> _Stored data_:
=== Section Start ===

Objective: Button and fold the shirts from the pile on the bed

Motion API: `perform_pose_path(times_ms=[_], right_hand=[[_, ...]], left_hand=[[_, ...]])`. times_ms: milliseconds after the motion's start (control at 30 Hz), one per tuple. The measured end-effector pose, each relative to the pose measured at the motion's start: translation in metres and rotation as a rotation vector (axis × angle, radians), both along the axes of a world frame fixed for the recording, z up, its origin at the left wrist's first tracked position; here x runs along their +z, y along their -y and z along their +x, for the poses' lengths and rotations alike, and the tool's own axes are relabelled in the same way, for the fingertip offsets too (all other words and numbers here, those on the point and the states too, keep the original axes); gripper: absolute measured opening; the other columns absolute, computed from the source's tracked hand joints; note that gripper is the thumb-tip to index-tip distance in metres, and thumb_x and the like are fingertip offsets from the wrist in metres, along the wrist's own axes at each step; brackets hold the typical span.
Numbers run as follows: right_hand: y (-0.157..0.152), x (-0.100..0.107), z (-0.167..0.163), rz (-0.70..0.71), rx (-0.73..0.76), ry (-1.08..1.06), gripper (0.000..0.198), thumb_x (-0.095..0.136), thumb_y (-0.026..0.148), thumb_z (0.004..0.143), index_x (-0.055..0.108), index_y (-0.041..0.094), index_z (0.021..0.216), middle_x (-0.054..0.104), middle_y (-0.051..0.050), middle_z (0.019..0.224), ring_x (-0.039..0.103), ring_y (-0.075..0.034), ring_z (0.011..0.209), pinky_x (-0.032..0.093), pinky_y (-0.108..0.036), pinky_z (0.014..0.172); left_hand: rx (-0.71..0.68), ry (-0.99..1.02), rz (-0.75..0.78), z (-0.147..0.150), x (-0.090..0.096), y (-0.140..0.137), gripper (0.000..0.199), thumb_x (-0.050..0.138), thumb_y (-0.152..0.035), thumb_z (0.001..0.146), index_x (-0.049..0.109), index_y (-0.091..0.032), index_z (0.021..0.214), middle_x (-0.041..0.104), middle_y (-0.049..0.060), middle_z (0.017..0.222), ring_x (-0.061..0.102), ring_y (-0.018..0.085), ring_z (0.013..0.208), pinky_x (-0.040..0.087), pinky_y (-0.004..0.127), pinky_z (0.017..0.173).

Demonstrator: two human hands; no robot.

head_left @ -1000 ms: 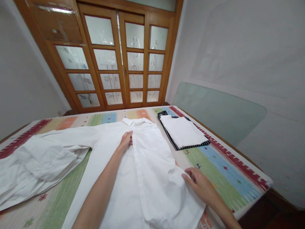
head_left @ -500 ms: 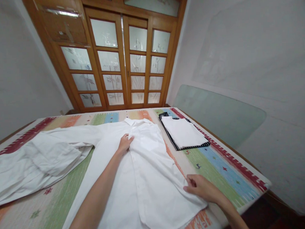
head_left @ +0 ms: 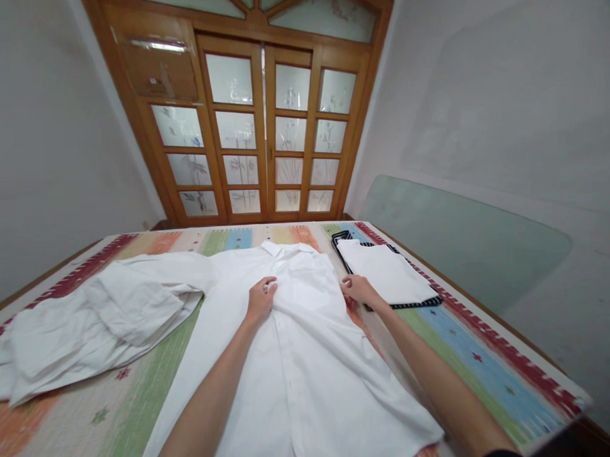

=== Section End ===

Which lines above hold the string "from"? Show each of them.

> _Solution for this task_:
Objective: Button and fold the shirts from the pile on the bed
Motion API: `perform_pose_path(times_ms=[_], right_hand=[[_, ...]], left_hand=[[_, ...]])`. times_ms: milliseconds after the motion's start (control at 30 Hz), one per tuple. The measured end-effector pose, each relative to the pose measured at the motion's start: translation in metres and rotation as a rotation vector (axis × angle, radians), both along the axes of a world frame fixed for the recording, z up, its origin at the left wrist's first tracked position; here x runs along their +z, y along their -y and z along their +x, for the poses' lengths and rotations alike, and the tool's own axes are relabelled in the same way, for the fingertip offsets too (all other words and numbers here, those on the point and the states too, keep the original axes); gripper: absolute measured opening; the other columns absolute, computed from the source's tracked hand joints; note that gripper is the thumb-tip to index-tip distance in metres, and thumb_x and the like are fingertip offsets from the wrist in metres, along the wrist's own axes at each step; brackets hold the typical span.

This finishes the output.